The cross-entropy tuner

The cross-entropy tuner uses the cross-entropy method described in [CE]:

[CE] G.M.J-B. Chaslot, M.H.M Winands, I. Szita, and H.J. van den Herik.
Cross-entropy for Monte-Carlo Tree Search. ICGA Journal, 31(3):145-156.

Caution

The cross-entropy tuner is experimental. It can take a very large number of games to converge.

The tuning algorithm

The algorithm is not described in detail in this documentation. See [CE] section 3 for the description. The tuner always uses a Gaussian distribution. The improvement suggested in section 5 is not implemented.

The parameter model

The parameter values taken from the Gaussian distribution are floating-point numbers known as optimiser parameters.

These parameters can be transformed before being used to configure the candidate (see 3.3 Normalising Parameters in [CE]). The transformed values are known as engine parameters. The transformation is implemented using a Python transform function defined in the control file.

Reports show engine parameters (see the format parameter setting), together with the mean and variance of the corresponding optimiser parameter distribution in the form mean~variance.

Sample control file

Here is a sample control file, illustrating most of the available settings for a cross-entropy tuning event:

competition_type = "ce_tuner"

description = """\
This is a sample control file.

It illustrates the available settings for the cross entropy tuner.
"""

players = {
    'gnugo-l10' : Player("gnugo --mode=gtp --chinese-rules "
                         "--capture-all-dead --level=10"),
    }

def fuego(max_games, additional_commands=[]):
    commands = [
        "go_param timelimit 999999",
        "uct_max_memory 350000000",
        "uct_param_search number_threads 1",
        "uct_param_player reuse_subtree 0",
        "uct_param_player ponder 0",
        "uct_param_player max_games %d" % max_games,
        ]
    return Player(
        "fuego --quiet",
        startup_gtp_commands=commands+additional_commands)

FUEGO_MAX_GAMES = 1000

def exp_10(f):
    return 10.0**f

parameters = [
    Parameter('rave_weight_initial',
              # Mean and variance are in terms of log_10 (rave_weight_initial)
              initial_mean = -1.0,
              initial_variance = 1.5,
              transform = exp_10,
              format = "I: %4.2f"),

    Parameter('rave_weight_final',
              # Mean and variance are in terms of log_10 (rave_weight_final)
              initial_mean = 3.5,
              initial_variance = 1.5,
              transform = exp_10,
              format = "F: %4.2f"),
    ]

def make_candidate(rwi, rwf):
    return fuego(
        FUEGO_MAX_GAMES,
        ["uct_param_search rave_weight_initial %f" % rwi,
         "uct_param_search rave_weight_final %f" % rwf])

board_size = 9
komi = 7.5
opponent = 'gnugo-l10'
candidate_colour = 'w'

number_of_generations = 5
samples_per_generation = 100
batch_size = 10
elite_proportion = 0.1
step_size = 0.8

Control file settings

The control file settings are similar to those used in playoffs.

The competition_type setting must have the value "ce_tuner".

The players dictionary must be present as usual, but it is used only to define the opponent.

The matchups setting is not used.
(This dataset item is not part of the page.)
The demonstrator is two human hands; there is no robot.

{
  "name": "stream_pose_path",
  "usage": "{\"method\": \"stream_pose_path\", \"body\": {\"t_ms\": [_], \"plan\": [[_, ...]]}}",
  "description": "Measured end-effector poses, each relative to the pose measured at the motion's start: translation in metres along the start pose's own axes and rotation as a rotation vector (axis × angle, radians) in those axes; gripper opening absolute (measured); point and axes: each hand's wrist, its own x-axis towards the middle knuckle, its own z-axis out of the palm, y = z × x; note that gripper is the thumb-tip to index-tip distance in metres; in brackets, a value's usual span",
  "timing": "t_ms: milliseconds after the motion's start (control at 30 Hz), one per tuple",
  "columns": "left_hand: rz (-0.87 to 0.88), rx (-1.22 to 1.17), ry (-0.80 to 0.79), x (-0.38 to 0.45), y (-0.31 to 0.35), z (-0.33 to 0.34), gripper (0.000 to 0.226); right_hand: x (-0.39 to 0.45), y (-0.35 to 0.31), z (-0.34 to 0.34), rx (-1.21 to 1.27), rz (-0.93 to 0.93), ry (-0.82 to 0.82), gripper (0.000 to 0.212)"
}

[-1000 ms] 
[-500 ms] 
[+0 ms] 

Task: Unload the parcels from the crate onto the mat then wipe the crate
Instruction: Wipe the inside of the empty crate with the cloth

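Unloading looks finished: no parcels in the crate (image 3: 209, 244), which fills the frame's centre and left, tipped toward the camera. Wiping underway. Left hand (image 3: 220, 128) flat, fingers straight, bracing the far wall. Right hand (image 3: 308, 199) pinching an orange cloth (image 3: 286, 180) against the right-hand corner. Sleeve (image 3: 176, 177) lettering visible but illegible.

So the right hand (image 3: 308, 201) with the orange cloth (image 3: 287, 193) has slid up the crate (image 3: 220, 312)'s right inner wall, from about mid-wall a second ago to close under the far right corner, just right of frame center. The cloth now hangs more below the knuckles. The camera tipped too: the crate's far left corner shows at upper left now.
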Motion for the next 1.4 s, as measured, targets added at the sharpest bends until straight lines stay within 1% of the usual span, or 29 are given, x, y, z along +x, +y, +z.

The following matchup settings may be specified as top-level settings (as usual, board_size and komi are compulsory):

All other competition settings may be present, with the same meaning as for playoffs.

The following additional settings are used (they are all compulsory):

candidate_colour

String: "b" or "w"

The colour for the candidates to take in every game.

opponent

Identifier

The player code of the player to use as the candidates’ opponent.

parameters

List of Parameter definitions (see Parameter configuration).

Describes the parameters that the tuner will work with. See The parameter model for more details.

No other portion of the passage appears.